Return the stretch from the line with "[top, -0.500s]" through the line with "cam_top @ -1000" in the data below, character for character, skipping all pictures.

::: Records supplied

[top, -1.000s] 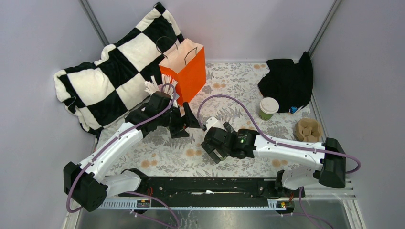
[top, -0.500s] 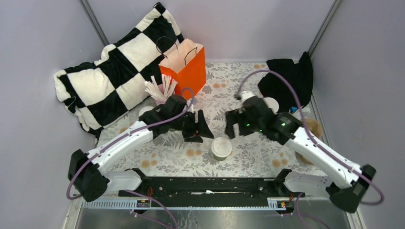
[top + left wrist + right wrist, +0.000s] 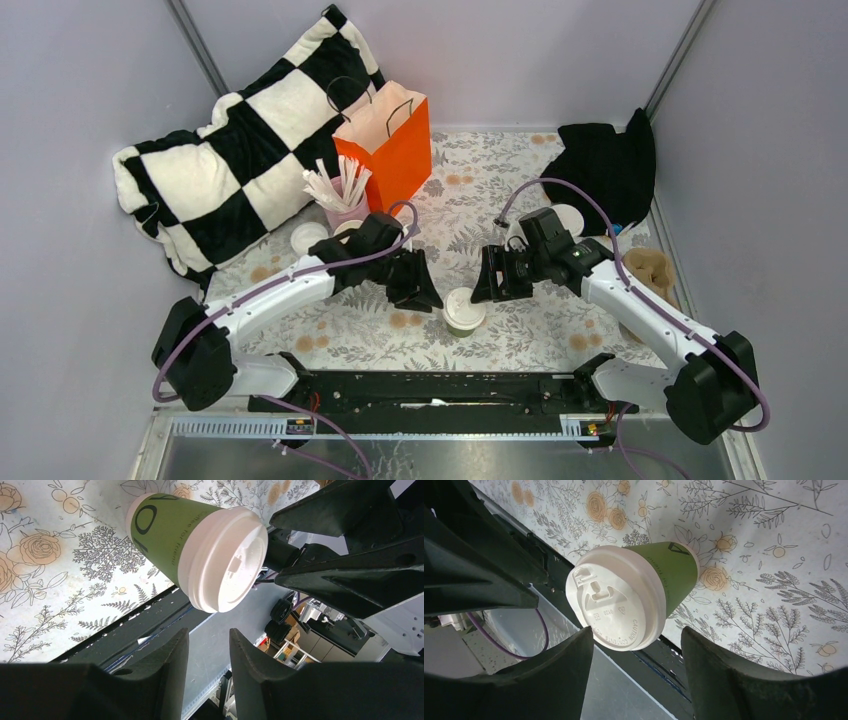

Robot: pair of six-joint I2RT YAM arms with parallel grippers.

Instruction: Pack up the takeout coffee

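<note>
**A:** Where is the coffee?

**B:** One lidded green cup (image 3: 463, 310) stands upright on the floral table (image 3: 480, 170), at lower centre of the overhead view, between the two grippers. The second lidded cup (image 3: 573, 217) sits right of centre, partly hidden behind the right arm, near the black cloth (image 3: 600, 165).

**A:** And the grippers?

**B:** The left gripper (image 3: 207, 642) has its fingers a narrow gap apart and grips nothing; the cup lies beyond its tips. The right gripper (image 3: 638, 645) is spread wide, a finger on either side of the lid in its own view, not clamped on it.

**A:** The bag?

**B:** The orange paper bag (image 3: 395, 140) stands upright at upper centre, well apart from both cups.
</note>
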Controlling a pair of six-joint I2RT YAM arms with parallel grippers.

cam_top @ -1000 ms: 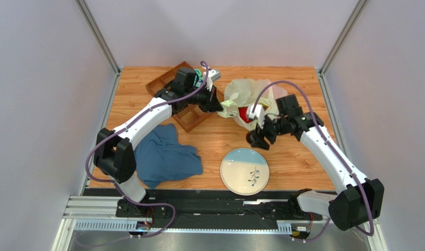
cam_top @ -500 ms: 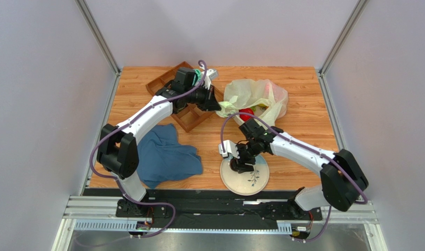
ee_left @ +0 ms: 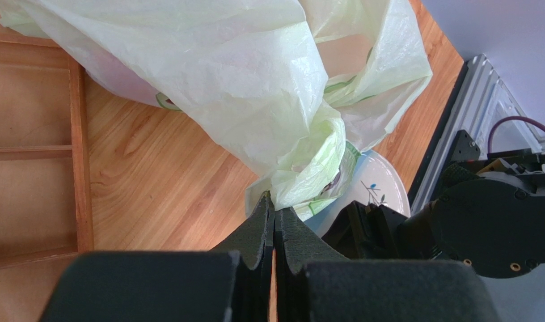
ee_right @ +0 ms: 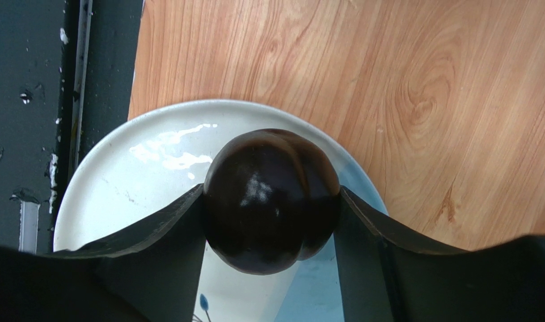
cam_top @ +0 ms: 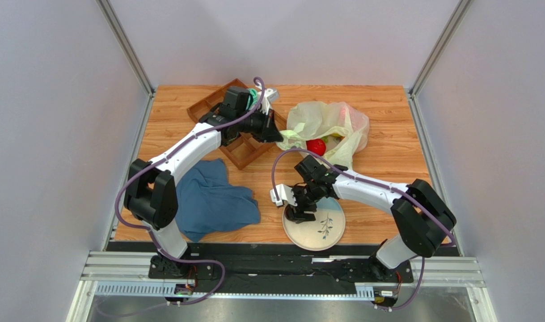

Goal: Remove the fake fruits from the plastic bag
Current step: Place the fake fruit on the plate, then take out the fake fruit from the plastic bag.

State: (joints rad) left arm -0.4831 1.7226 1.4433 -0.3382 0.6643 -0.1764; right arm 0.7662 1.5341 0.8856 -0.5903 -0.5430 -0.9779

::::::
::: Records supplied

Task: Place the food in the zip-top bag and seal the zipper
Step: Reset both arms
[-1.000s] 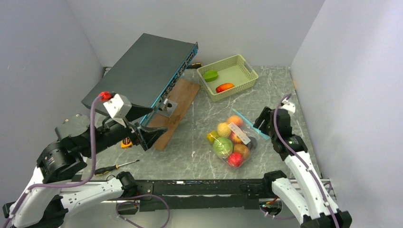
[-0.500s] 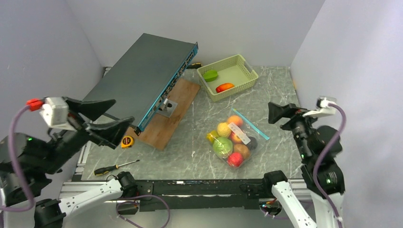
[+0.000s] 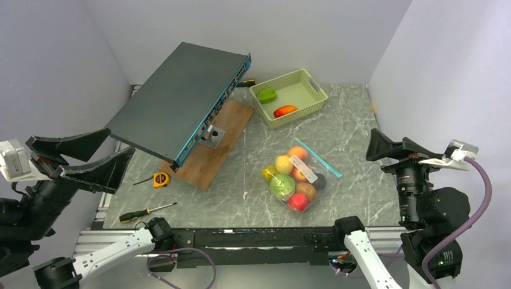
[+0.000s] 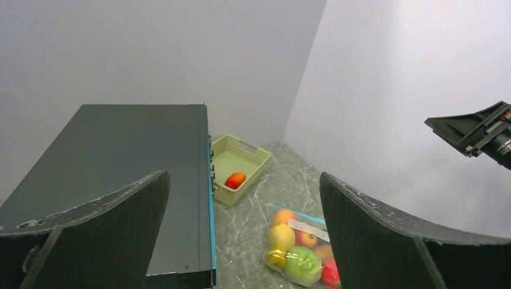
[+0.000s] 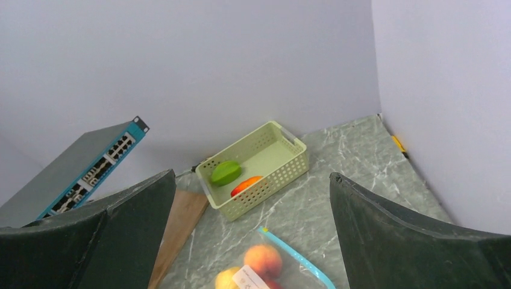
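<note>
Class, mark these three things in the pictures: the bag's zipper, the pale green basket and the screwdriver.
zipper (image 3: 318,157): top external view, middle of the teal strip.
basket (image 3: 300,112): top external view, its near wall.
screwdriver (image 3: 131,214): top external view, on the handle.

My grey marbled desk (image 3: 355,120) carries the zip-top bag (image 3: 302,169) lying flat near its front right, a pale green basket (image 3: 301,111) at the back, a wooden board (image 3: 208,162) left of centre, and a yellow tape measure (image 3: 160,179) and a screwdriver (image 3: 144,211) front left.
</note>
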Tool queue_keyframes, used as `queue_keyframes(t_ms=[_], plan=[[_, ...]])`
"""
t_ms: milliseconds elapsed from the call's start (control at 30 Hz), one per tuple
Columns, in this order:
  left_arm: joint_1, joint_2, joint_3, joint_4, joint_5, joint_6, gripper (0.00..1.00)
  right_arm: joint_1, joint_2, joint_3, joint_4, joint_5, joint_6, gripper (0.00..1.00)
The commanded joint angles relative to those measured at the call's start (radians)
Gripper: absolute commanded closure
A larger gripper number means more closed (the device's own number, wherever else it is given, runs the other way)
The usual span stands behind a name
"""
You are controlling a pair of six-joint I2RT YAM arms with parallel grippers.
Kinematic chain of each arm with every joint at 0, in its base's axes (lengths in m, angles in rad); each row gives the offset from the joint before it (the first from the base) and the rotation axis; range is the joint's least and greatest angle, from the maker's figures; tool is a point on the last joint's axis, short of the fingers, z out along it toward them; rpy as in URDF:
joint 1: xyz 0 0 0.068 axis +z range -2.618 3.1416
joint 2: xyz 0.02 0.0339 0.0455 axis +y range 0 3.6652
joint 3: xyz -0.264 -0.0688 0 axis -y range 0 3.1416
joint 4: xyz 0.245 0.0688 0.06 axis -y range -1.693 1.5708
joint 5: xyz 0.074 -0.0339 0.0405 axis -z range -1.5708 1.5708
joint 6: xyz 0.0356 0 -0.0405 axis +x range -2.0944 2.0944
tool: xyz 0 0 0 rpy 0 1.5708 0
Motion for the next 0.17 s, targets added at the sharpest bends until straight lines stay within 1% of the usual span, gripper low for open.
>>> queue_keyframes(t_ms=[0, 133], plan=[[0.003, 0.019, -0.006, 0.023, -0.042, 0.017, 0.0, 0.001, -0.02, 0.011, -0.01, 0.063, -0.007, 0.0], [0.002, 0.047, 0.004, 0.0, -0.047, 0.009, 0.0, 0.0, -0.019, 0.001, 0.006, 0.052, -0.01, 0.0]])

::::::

### Reply
[top, -0.500s] 
[top + left wrist + right wrist, +0.000s] 

Robot: pair of six-joint I2RT YAM arms with parallel grippers.

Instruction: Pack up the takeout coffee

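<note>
**A:** Where is the coffee?

**B:** One lidded green cup (image 3: 463, 310) stands upright on the floral table (image 3: 480, 170), at lower centre of the overhead view, between the two grippers. The second lidded cup (image 3: 573, 217) sits right of centre, partly hidden behind the right arm, near the black cloth (image 3: 600, 165).

**A:** And the grippers?

**B:** The left gripper (image 3: 207, 642) has its fingers a narrow gap apart and grips nothing; the cup lies beyond its tips. The right gripper (image 3: 638, 645) is spread wide, a finger on either side of the lid in its own view, not clamped on it.

**A:** The bag?

**B:** The orange paper bag (image 3: 395, 140) stands upright at upper centre, well apart from both cups.
</note>
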Controlling a pair of six-joint I2RT YAM arms with parallel grippers.

cam_top @ -1000 ms: 

The full answer has now been given.